In precision manufacturing, CNC gear grinding machines play a pivotal role in producing high-accuracy gears, where gear profile grinding ensures dimensional integrity and surface quality. However, operational failures in these machines, such as grinding cracks or misalignments, directly impact processing efficiency and equipment longevity. Traditional Failure Mode and Effects Analysis (FMEA) is widely used for reliability assessment but suffers from subjective evaluations and equal weighting of risk factors, leading to inaccurate risk prioritization. To address these limitations, this study proposes an enhanced FMEA methodology that integrates triangular fuzzy numbers (TFN) and the Analytic Hierarchy Process (AHP). By fuzzifying expert assessments and deriving differentiated weights for severity (S), occurrence (O), and detection (D) factors, this approach provides a more objective and structured framework for hazard analysis in gear grinding operations.

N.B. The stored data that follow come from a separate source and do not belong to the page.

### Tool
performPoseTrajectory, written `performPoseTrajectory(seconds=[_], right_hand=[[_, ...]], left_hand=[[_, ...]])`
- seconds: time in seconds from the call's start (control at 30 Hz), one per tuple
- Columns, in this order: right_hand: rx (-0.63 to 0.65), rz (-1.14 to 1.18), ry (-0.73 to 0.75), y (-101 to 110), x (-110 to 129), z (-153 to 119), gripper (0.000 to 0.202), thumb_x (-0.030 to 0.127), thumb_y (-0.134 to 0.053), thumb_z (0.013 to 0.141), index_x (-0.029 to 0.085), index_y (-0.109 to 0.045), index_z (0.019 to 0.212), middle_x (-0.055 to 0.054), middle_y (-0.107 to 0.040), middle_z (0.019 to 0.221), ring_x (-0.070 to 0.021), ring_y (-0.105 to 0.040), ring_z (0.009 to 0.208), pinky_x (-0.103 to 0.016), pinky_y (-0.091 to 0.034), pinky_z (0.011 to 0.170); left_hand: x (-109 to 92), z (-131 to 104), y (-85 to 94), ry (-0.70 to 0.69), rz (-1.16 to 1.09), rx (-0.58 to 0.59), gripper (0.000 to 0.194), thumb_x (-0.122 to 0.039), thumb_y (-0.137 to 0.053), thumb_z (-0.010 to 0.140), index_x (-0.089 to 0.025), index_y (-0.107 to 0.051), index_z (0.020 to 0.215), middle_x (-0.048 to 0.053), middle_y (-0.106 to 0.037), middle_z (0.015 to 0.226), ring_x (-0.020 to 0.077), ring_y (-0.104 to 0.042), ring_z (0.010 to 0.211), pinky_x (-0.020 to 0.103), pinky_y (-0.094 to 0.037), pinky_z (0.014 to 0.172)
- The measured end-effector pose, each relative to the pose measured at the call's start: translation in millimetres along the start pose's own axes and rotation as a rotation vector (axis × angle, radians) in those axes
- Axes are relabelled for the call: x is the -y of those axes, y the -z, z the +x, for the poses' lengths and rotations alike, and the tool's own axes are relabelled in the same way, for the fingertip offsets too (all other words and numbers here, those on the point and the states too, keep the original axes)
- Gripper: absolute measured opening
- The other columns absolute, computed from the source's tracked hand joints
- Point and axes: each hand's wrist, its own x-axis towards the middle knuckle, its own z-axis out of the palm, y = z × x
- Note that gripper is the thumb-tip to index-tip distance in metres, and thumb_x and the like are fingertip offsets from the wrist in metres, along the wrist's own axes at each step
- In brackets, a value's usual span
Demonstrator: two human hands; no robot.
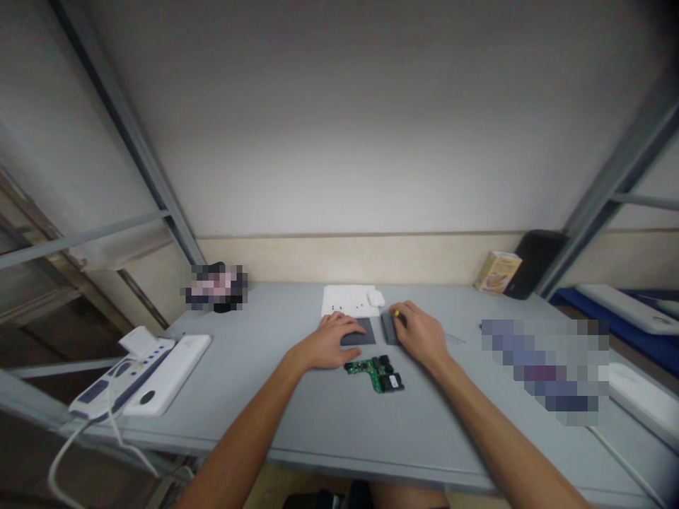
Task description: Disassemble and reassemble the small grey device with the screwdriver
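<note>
My left hand (pixel 333 341) lies on a flat dark grey panel (pixel 366 329), fingers spread and thumb stretched toward me. To its right, my right hand (pixel 421 331) is closed around a small black tool with a yellow end (pixel 397 314); most of the tool is hidden by the fingers. That hand rests against a dark grey box-like piece (pixel 389 329), whose right side is covered. Nearer to me, between the forearms, is a green circuit board (pixel 376 375) with black parts on it. Behind the hands, a white sheet (pixel 339 293) bears several tiny dark pieces.
A rounded white object (pixel 375 297) sits at the sheet's right edge. Thin rods (pixel 455 338) lie right of my right hand. On the left are a power strip (pixel 122 375) with cables and a white slab (pixel 170 375). A yellow box (pixel 497 273) stands at the back right.
</note>
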Motion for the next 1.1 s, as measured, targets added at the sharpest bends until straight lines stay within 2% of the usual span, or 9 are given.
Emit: performPoseTrajectory(seconds=[0.2, 0.37, 0.5, 0.77, 0.97, 1.1], right_hand=[[-0.019, 0.03, -0.002, -1, -1, -1, 0.026, 0.025, -0.045, 0.1, 0.027, -0.068, 0.112, -0.003, -0.071, 0.113, -0.019, -0.068, 0.091, -0.028, -0.043, 0.071], [-0.028, 0.034, -0.004, -1, -1, -1, 0.025, 0.026, -0.045, 0.099, 0.027, -0.068, 0.11, -0.002, -0.071, 0.112, -0.019, -0.068, 0.089, -0.029, -0.042, 0.07], [-0.029, 0.033, 0.003, -1, -2, -1, 0.025, 0.026, -0.045, 0.1, 0.028, -0.068, 0.11, -0.002, -0.07, 0.113, -0.0191, -0.068, 0.088, -0.029, -0.041, 0.069], [-0.053, 0.05, 0.019, -5, -4, -1, 0.023, 0.024, -0.048, 0.098, 0.028, -0.068, 0.108, -0.001, -0.07, 0.111, -0.0178, -0.067, 0.087, -0.028, -0.04, 0.069], [-0.087, 0.065, 0.016, -10, -8, 0, 0.021, 0.022, -0.051, 0.097, 0.028, -0.069, 0.106, 0.0, -0.07, 0.107, -0.0165, -0.066, 0.085, -0.027, -0.038, 0.067], [-0.088, 0.066, 0.012, -11, -8, 1, 0.021, 0.022, -0.053, 0.096, 0.029, -0.069, 0.107, 0.0, -0.07, 0.109, -0.0167, -0.066, 0.085, -0.027, -0.037, 0.066]], left_hand=[[-5, 0, 2.7, -0.005, 0.008, -0.027, 0.037, -0.039, -0.072, 0.087, -0.033, -0.068, 0.123, 0.004, -0.065, 0.13, 0.0317, -0.044, 0.13, 0.053, -0.025, 0.116], [-8, 2, -2.6, -0.026, -0.004, 0.024, 0.035, -0.048, -0.076, 0.084, -0.036, -0.072, 0.117, 0.0, -0.061, 0.139, 0.0338, -0.037, 0.137, 0.058, -0.019, 0.119], [-7, 3, -5.9, -0.014, 0.012, 0.018, 0.03, -0.046, -0.077, 0.084, -0.038, -0.074, 0.113, -0.002, -0.059, 0.143, 0.0359, -0.033, 0.141, 0.06, -0.017, 0.12], [-5, 4, -12.5, -0.021, 0.024, -0.046, 0.025, -0.041, -0.077, 0.085, -0.036, -0.075, 0.109, 0.0, -0.057, 0.141, 0.0334, -0.034, 0.138, 0.057, -0.021, 0.119], [-10, 4, -10.1, -0.035, 0.04, -0.049, 0.023, -0.036, -0.075, 0.086, -0.035, -0.074, 0.109, 0.001, -0.056, 0.14, 0.0315, -0.035, 0.136, 0.054, -0.024, 0.118], [-10, 3, -9.7, -0.045, 0.056, -0.058, 0.023, -0.038, -0.073, 0.089, -0.033, -0.073, 0.111, 0.004, -0.057, 0.138, 0.0307, -0.039, 0.134, 0.053, -0.028, 0.115]])
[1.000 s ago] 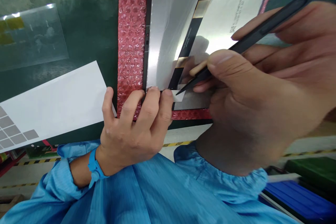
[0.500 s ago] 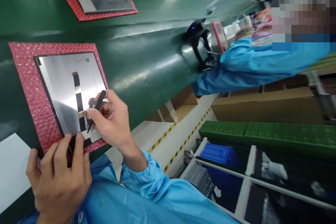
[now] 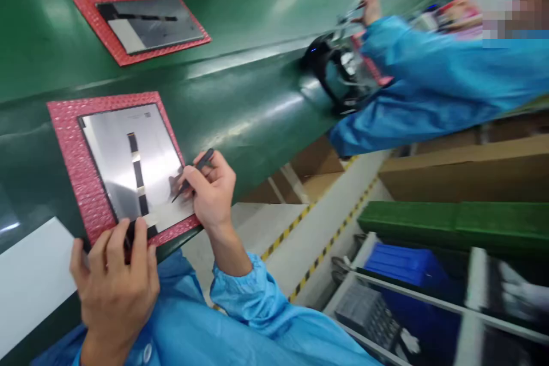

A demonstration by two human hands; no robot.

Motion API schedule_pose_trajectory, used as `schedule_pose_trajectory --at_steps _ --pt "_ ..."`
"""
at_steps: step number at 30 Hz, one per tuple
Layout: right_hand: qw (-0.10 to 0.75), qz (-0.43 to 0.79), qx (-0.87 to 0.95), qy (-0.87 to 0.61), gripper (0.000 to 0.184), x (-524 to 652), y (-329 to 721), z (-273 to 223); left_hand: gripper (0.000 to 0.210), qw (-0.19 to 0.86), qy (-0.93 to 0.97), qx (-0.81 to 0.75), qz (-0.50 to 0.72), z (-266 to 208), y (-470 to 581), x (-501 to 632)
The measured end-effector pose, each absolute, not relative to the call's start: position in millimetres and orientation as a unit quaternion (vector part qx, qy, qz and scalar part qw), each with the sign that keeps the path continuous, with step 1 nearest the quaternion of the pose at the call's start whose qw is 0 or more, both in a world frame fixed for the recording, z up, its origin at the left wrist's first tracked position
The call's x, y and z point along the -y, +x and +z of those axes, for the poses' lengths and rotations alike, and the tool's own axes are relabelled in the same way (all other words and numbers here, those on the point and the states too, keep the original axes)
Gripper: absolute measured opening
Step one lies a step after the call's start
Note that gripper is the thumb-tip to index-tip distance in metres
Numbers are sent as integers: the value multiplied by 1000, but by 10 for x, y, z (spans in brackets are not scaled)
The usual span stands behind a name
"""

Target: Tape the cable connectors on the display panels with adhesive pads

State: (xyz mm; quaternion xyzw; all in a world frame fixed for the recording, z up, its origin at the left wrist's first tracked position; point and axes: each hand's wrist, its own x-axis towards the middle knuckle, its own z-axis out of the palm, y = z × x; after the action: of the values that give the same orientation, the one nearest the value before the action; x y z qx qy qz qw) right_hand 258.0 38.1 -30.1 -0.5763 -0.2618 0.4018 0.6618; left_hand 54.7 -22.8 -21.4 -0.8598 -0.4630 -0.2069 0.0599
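Observation:
A silvery display panel lies back side up on a sheet of pink bubble wrap. Down its middle runs a dark flex cable, with a pale tab at its lower end. My left hand rests at the panel's near edge, fingers apart, fingertips on the dark strip beside the tab; what lies beneath them is hidden. Black tweezers are pinched in my right hand. Their tip points down over the pale lower right area of the panel; I cannot tell if it touches.
Beyond lies a second panel on pink wrap. A white sheet is at left. Along the green bench, a co-worker's blue sleeve reaches past a black device. Bins stand low on the right.
My right hand with the tweezers has moved right, away from the flex cable's end. My left hand stays at the panel edge. The co-worker's hand has risen, and the view has shifted.

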Motion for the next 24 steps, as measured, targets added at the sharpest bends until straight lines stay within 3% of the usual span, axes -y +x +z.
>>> schedule_pose_trajectory --at_steps 4,10,24 --pt "679 355 273 -582 22 -278 2538 -289 38 19 -854 488 -179 -87 635 337" --pt "703 298 281 -581 16 -278 2502 -309 38 -14 -843 513 -159 -84 662 413" --pt "699 307 308 -568 15 -244 2514 -298 56 -14 -841 539 -49 0 842 476"
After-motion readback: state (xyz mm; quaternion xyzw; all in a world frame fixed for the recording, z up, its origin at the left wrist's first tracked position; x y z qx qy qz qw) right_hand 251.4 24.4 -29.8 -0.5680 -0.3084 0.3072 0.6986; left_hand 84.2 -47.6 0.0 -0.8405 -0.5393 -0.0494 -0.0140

The core innovation lies in combining TFN to handle linguistic uncertainties in expert judgments with AHP for systematic weight allocation. In gear grinding processes, factors like grinding cracks or thermal distortions in the spindle system can severely affect gear accuracy. The improved FMEA quantifies these failure modes through fuzzy matrices, defuzzifies them using weighted averages, and computes risk priority numbers (RPN) with optimized weights. This method not only refines risk rankings but also identifies critical components, such as the spindle system, which is prone to failures like overheating or positioning errors during gear profile grinding. By focusing on high-hazard subsystems, maintenance strategies can be prioritized to enhance machine reliability and prevent defects like grinding cracks in finished gears.
Methodology: Integrating Triangular Fuzzy Numbers and AHP
The traditional FMEA calculates RPN as the product of S, O, and D, expressed as: $$RPN_i = S_i \times O_i \times D_i$$ where \(S_i\), \(O_i\), and \(D_i\) represent the severity, occurrence, and detection ratings for the \(i\)-th failure mode. However, this assumes equal importance of factors and relies on crisp numerical inputs, which may not capture expert ambiguity. The improved model incorporates TFN to represent fuzzy evaluations and AHP to assign weights, ensuring a more realistic hazard assessment.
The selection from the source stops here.